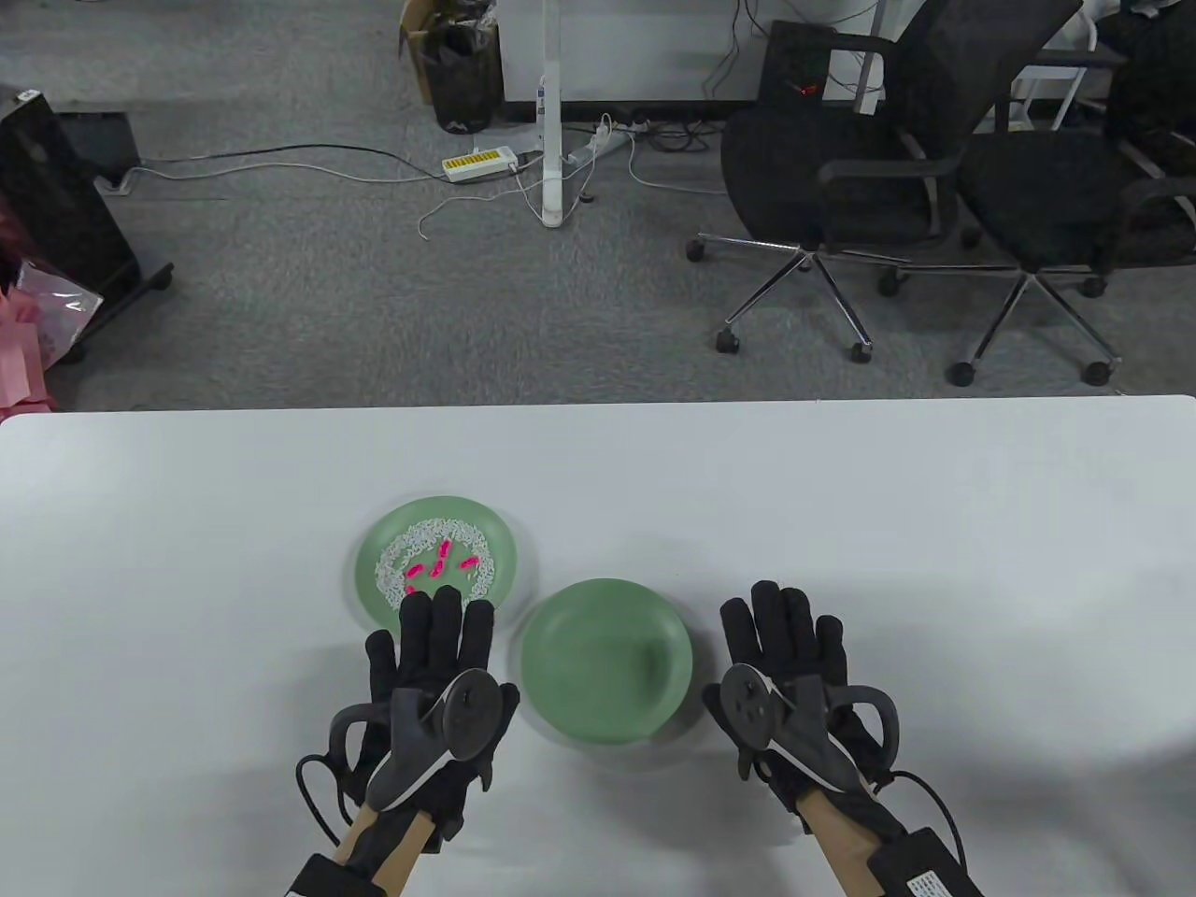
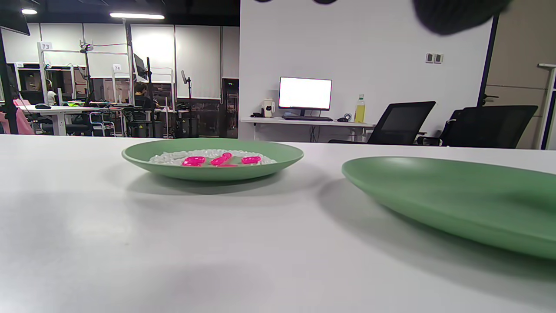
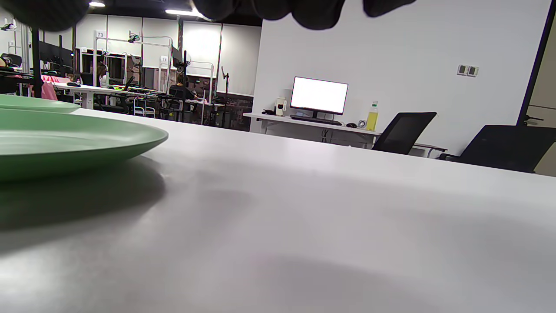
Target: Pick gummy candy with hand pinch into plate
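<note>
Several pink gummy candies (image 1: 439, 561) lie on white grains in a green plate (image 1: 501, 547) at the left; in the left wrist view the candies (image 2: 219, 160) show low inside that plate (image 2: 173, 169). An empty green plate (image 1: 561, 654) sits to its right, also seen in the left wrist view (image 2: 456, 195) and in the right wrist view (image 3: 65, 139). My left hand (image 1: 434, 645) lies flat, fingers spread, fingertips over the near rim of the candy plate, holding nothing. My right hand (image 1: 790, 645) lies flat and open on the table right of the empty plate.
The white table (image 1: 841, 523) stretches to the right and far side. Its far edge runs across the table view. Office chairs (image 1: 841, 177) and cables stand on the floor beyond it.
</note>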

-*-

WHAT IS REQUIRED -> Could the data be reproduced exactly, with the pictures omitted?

YOUR RESPONSE ->
Target: Pick gummy candy with hand pinch into plate
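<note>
Several pink gummy candies (image 1: 439, 561) lie on white grains in a green plate (image 1: 501, 547) at the left; in the left wrist view the candies (image 2: 219, 160) show low inside that plate (image 2: 173, 169). An empty green plate (image 1: 561, 654) sits to its right, also seen in the left wrist view (image 2: 456, 195) and in the right wrist view (image 3: 65, 139). My left hand (image 1: 434, 645) lies flat, fingers spread, fingertips over the near rim of the candy plate, holding nothing. My right hand (image 1: 790, 645) lies flat and open on the table right of the empty plate.
The white table (image 1: 841, 523) stretches to the right and far side. Its far edge runs across the table view. Office chairs (image 1: 841, 177) and cables stand on the floor beyond it.
</note>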

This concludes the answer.